But carbon capture projects that aim to increase or prolong fossil fuel production and use are not a climate solution and result in far more emissions than they capture, climate advocates and some scientists and experts argue. Government support for carbon capture to address emissions from fossil fuel production essentially amounts to a fossil fuel subsidy, many say.
In a scenario where the world achieves net-zero emissions by 2050, 34 times more carbon capture infrastructure needs to be built by the end of this decade, based on figures from the International Energy Agency’s 2022 World Energy Outlook.
Comments
If the oil and gas companies think carbon capture is a good idea then it clearly isn't. An ineffective, expensive boondoggle to let these companies continue to extract oil and gas instead of switching to other energy sources.

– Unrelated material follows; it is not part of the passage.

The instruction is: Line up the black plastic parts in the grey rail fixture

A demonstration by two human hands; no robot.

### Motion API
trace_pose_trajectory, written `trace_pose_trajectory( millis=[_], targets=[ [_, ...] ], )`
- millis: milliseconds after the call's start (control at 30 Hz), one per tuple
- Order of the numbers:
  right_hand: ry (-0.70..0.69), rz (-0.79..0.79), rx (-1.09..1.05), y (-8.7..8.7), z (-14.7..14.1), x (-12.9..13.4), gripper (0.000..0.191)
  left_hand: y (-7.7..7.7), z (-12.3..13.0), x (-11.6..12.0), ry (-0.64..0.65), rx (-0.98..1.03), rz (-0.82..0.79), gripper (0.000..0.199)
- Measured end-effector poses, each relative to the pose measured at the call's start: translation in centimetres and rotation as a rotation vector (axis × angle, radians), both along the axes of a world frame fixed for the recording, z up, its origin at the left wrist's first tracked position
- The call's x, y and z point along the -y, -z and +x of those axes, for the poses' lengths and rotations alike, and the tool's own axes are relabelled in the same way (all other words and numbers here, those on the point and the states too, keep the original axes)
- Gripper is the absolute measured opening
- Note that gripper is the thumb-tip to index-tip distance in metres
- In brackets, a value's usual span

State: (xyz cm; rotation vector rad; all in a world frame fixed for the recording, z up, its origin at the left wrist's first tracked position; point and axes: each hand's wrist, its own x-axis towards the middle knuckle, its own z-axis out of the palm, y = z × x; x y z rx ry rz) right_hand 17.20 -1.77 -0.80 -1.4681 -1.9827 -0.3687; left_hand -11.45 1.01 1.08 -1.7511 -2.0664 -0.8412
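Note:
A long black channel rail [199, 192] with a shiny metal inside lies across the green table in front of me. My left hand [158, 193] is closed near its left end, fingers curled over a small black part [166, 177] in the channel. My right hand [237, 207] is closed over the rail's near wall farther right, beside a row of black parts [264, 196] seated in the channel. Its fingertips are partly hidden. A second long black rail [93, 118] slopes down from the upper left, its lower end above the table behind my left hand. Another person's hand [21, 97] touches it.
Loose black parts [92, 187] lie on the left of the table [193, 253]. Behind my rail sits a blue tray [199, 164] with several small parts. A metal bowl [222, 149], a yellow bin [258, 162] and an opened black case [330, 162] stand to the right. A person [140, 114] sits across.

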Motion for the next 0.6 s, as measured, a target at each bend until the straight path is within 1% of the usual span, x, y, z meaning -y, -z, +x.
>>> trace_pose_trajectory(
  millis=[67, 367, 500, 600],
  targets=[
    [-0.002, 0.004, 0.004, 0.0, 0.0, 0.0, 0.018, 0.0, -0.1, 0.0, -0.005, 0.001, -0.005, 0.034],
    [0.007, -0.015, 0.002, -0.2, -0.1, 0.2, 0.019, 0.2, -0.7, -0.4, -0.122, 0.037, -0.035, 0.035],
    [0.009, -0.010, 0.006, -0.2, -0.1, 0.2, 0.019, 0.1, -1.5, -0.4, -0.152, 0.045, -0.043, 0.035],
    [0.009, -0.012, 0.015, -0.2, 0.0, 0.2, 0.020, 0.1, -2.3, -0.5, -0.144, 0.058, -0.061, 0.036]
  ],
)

Thanks for laying out the realities of carbon capture as an ineffective tool to address emissions reduction that relies on magical thinking and impossible math. Firstly, 'Pathways Alliance' has a plan to reduce emissions related only to their collective production of crude. This does not include Scope 3 emissions from consumer use of oil products - gasoline, diesel etc which account for 80% of that emission pathway. Therefore, even were 'Pathways Alliance' to achieve a 25% reduction in production-related emissions, this would equate to only 5% of overall CO2 emissions reduction from the overall pathway. Natasha rather modestly states that CCUS infrastructure would have to increase a mere 34 fold by 2030 (just over 2500 days from now) to support the IEC's ambitious 'Net Zero Emissions' scenario. But, in absolute terms, that's only about 1.4 GT of CO2 based on present levels of emissions capture. And, ironically, achieving this ultra low emissions scenario requires global sales of zero emissions vehicles to reach 60% by 2030, no new ICE vehicles by 2035 and no new ICE trucks by 2045. The scenario also sees global emissions fall from around 40 GT now to 5 GT by 2040 due to mass electrification etc. The question is - how on earth can we possibly achieve all this if we continue to throw taxpayer subsidies at oil & gas producers to perpetuate fossil fuel production when this direction will quite certainly lead to runaway global temperature rises? CCUS is not a mainstream solution - it is simply a smokescreen.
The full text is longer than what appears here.